Continuous Positive Airway Pressure Therapy Alters Monocyte Activation and Immune Phenotype in Obstructive Sleep Apnea in Relation to Hypoxic Burden
- Author:
Seung-No HONG
1
;
Ara JO
;
Jin-A PARK
;
Hee-Suk LIM
;
Kyoung Mi EUN
;
Jivianne T LEE
;
Jeffrey D SUH
;
Dae Woo KIM
Author Information
- Publication Type:Original Article
- From:Clinical and Experimental Otorhinolaryngology 2026;19(2):177-184
- CountryRepublic of Korea
- Language:English
-
Abstract:
Objectives:. Obstructive sleep apnea (OSA) is associated with chronic intermittent hypoxia and systemic inflammation, both of which contribute to vascular and metabolic complications. Monocytes, as key immune cells of innate immunity, have been implicated in this inflammatory state. However, the effect of OSA treatment on monocyte function and inflammatory phenotype remains poorly understood.
Methods:. In this prospective cohort study, OSA patients were evaluated before and after 3 months of continuous positive airway pressure (CPAP) therapy. Circulating monocytes were isolated, and inflammatory cytokine production (tumor necrosis factor [TNF]-α, interleukin [IL]-1β, and IL-6) was assessed at baseline and post-treatment, both at rest and after lipopolysaccharide (LPS) stimulation. Monocyte polarization (M1/M2-like marker expression) was measured by flow cytometry. Clinical severity parameters, including the apnea-hypopnea index (AHI) and oxygen desaturation index (ODI), were correlated with immune changes.
Results:. Following CPAP treatment, LPS-induced inflammatory cytokine secretion and LPS responsiveness, defined as the increase in cytokine levels upon stimulation, both declined after CPAP in proportion to baseline ODI, but not AHI. Apart from TNF-α, baseline IL-1β and IL-6 levels were below the quantifiable range of the assay, which precluded reliable comparison after treatment. This effect may be explained by a parallel post-treatment shift in monocyte phenotype toward an anti-inflammatory M2-like (CD163+CD206+) profile, as demonstrated by our flow cytometry data, which was also significantly associated with baseline ODI.

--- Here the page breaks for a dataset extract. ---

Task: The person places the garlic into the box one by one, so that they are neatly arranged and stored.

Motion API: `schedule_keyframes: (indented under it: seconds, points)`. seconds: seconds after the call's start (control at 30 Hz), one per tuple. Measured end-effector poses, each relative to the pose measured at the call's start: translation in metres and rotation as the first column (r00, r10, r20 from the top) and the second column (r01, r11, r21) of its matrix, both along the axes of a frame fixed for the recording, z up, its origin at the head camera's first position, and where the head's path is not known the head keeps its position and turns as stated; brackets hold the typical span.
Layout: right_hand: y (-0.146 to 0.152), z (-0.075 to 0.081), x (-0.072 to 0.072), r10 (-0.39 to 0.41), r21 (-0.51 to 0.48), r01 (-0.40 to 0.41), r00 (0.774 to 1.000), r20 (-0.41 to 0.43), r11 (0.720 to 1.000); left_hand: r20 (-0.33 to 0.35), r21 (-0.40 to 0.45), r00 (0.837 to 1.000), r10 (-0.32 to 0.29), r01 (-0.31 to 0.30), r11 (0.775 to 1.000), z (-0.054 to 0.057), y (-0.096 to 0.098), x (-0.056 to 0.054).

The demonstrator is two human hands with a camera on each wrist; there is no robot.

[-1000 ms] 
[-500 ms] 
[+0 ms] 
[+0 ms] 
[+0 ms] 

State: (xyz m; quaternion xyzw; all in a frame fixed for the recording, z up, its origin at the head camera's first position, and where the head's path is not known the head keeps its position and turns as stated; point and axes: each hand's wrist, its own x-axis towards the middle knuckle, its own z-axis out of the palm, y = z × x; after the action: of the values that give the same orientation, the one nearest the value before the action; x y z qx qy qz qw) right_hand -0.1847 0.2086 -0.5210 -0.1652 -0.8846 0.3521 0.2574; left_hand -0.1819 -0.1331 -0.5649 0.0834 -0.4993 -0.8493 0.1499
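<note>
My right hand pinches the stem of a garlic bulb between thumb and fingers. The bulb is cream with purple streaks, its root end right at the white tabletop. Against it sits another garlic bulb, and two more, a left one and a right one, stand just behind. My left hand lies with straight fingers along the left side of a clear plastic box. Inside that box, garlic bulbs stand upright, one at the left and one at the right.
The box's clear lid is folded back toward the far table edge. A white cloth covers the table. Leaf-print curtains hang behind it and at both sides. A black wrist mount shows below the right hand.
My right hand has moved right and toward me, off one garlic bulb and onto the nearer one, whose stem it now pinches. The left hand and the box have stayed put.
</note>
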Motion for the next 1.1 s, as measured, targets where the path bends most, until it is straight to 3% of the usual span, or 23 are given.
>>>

Conclusion:. CPAP alleviates systemic inflammation in OSA by reducing hypoxic burden and reprogramming monocytes toward an anti-inflammatory phenotype. The magnitude of immune modulation was more closely linked to ODI than AHI, suggesting that oxygen desaturation burden serves as a meaningful adjunct to AHI in assessing monocyte-driven immune dysregulation in OSA.